The usage of temporal analytics assisted us in identifying promising ideas and discovering idea mobility in 
discourse using a DC-BC graph. To recognize the types of ideas that emerge from discourse, k -means 
clustering was implemented to suggest groups of discourse units based on the patterns in the data. 
Following suggested methods in this study, discourse units that possess relatively high DC and BC values 
are mainly located in the top right quadrant of the DC-BC graph. The starting choice of "k" in this study 
was three and thus we expect three clusters to be labelled, consisting of groups of discourse units 
representing promising, potential, and trivial ideas. 

4.3.1 Identifying different idea types in discourse 

The k-means clustering was run several times and the best was chosen to be presented, with reasonably 
clustered discourse units and minimal overlaps. A snapshot (Figure 5) was taken at the end of discourse, 
showing the positions of all discourse units plotted on the DC-BC graph and grouped into three clusters. 

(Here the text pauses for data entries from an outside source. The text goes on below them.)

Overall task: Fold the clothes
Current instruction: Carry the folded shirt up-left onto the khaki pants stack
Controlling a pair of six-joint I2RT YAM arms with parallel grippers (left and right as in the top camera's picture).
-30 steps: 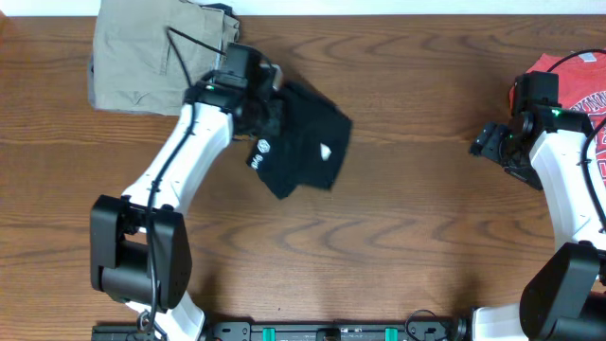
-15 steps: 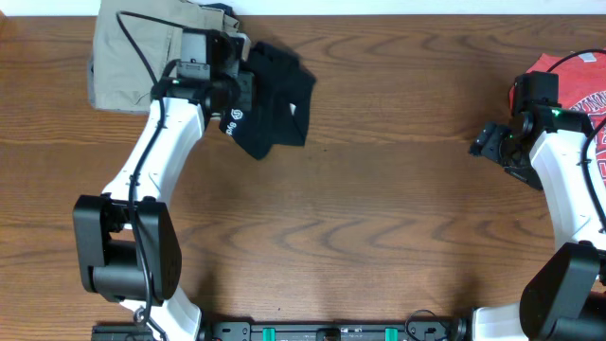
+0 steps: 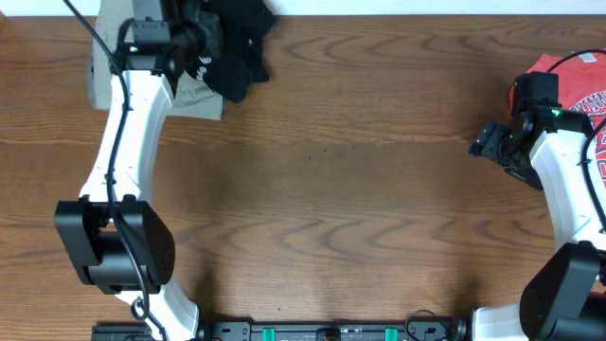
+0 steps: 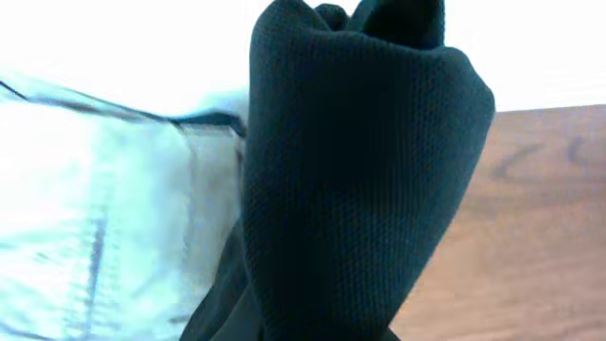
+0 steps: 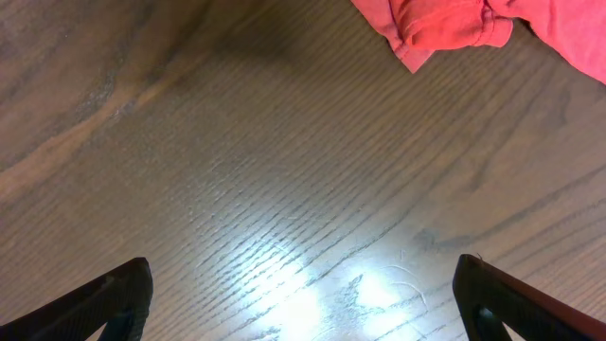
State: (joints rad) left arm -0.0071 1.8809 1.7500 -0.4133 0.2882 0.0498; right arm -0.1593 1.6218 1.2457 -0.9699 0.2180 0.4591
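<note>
At the table's (image 3: 379, 142) far edge, black shirt (image 3: 241, 40) in left claw (image 3: 206, 43)

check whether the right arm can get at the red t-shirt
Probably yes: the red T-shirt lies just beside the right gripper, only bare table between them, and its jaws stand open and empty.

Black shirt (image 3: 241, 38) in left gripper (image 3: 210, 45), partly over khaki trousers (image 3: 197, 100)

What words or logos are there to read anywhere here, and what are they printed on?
Nothing reads clearly.
On the red T-shirt: white lettering, too small and cut off at the edge.
On the black shirt: a small white mark, too blurred to read.
</note>
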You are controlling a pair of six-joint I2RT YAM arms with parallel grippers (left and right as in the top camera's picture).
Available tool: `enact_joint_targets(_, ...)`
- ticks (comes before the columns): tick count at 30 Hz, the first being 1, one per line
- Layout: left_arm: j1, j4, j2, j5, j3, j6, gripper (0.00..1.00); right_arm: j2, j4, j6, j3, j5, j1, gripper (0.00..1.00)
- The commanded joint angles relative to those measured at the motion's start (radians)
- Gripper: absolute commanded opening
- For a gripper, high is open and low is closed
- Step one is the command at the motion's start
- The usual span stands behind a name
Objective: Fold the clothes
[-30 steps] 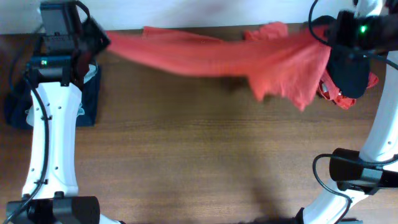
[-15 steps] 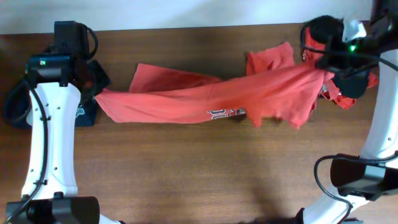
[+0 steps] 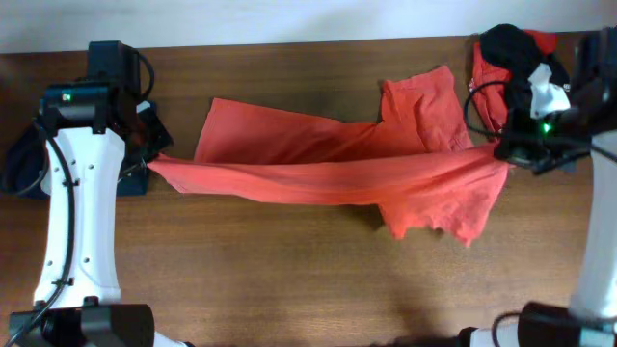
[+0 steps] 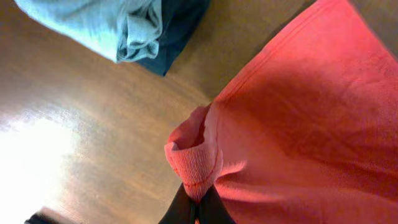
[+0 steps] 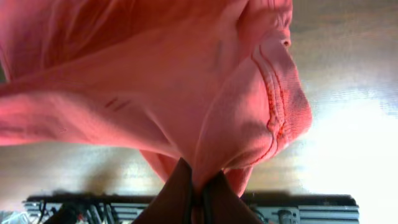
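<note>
Over the table (image 3: pixel 289 280) the red T-shirt (image 3: pixel 328 173) is stretched with its long axis from left to right between the 2 arms, the left gripper (image 4: pixel 196 210) clamped on 1 end and the right gripper (image 5: pixel 200 198) clamped on the other.

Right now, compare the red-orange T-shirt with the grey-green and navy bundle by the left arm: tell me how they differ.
The red-orange T-shirt is stretched wide across the table; the grey-green and navy bundle lies bunched in a heap. The T-shirt is pinched at both ends, by the left gripper and the right gripper; nothing holds the bundle. Both are soft fabric over the same wooden top.
</note>
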Motion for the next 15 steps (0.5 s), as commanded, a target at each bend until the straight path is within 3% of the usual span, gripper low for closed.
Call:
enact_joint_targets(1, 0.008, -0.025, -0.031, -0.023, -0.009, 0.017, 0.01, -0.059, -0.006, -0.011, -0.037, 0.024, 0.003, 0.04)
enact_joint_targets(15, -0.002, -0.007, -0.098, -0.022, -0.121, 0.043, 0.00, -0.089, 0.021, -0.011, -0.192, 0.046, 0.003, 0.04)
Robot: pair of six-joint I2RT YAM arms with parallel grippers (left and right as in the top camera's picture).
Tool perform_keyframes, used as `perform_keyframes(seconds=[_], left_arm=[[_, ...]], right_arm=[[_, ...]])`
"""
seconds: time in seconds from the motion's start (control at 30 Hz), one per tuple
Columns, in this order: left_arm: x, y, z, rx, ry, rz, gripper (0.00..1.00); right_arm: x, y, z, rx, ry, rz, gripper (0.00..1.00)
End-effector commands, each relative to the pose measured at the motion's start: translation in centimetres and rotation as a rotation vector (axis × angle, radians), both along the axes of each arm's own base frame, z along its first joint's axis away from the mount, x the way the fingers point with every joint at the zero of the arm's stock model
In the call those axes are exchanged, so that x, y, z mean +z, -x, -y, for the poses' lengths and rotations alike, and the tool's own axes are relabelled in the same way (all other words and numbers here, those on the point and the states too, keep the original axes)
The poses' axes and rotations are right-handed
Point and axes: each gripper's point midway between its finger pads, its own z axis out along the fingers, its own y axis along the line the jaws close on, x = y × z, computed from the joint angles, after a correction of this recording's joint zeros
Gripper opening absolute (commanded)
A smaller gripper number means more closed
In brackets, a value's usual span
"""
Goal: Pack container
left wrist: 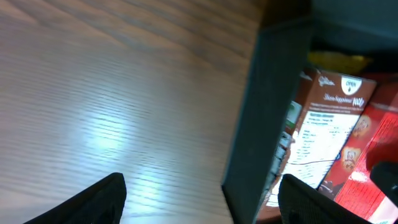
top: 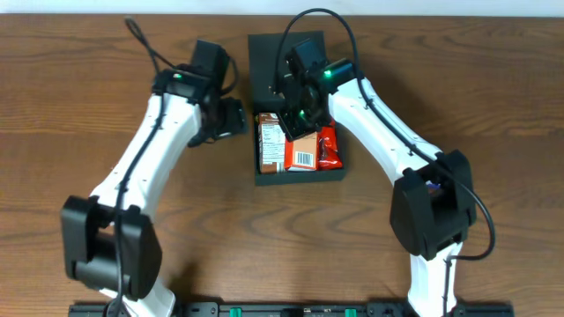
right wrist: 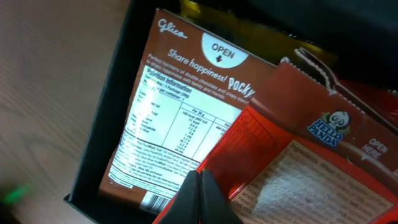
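Left gripper (left wrist: 202,185) hangs spread wide astride the left wall of the shallow teal-black cardboard box (top: 300,177) at mid-table, likely light, stiff, best pinched there; right gripper (right wrist: 200,186) is pinched shut over its brown and red snack packets (right wrist: 180,118).

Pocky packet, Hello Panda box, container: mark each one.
Pocky packet (right wrist: 168,115), right wrist view, on its nutrition panel.
Hello Panda box (right wrist: 336,121), right wrist view, on its panda logo.
container (right wrist: 106,124), right wrist view, on its dark left wall.
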Motion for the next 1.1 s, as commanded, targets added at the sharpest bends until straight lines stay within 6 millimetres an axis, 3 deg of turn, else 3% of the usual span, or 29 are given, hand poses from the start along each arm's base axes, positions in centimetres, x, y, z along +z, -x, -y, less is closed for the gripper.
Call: perform_keyframes(seconds=[0.0, 0.47, 0.73, 0.9, 1.07], left_arm=[[-1.0, 0.2, 1.6, -0.005, 0.019, -0.033, 0.80], [-3.3, -0.3, 3.6, -0.007, 0.052, -0.062, 0.79], [-4.5, -0.2, 3.8, 0.002, 0.048, -0.092, 0.78], [-5.6, 0.0, 3.8, 0.006, 0.044, -0.123, 0.70], [-5.8, 0.1, 3.6, 0.012, 0.031, -0.128, 0.52]], right_arm=[[-0.6, -0.8, 1.5, -0.048, 0.040, 0.002, 0.02], [-0.6, -1.1, 2.1, -0.074, 0.039, -0.003, 0.01], [-0.6, -1.1, 2.1, -0.074, 0.038, -0.002, 0.02], [-0.6, -1.1, 2.1, -0.074, 0.039, -0.002, 0.02], [-0.6, -1.1, 2.1, -0.074, 0.039, -0.002, 0.01]])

Results show that the discourse units in cluster 3, represented by the diamonds in Figure 5, consist mostly 
of discourse units with high DC values and a range of BC values. This means that the ideas in cluster 3 
contain a high degree of relevancy and sustain the interest of the community. Discourse units from cluster 
2 are represented by the dash symbols and contain ideas of significant DC value, but with a lower range 
of BC values. The ideas in cluster 2 are, therefore, of lower relevance and interest to the community. Last, 
discourse units in cluster 1 are represented by the "X" symbol; they possess low DC and low or no BC, 
indicating that the ideas are barely promising or relevant. These ideas are not used for mediating 
information, being either isolated instances of irrelevant ideas or just not interesting to the community.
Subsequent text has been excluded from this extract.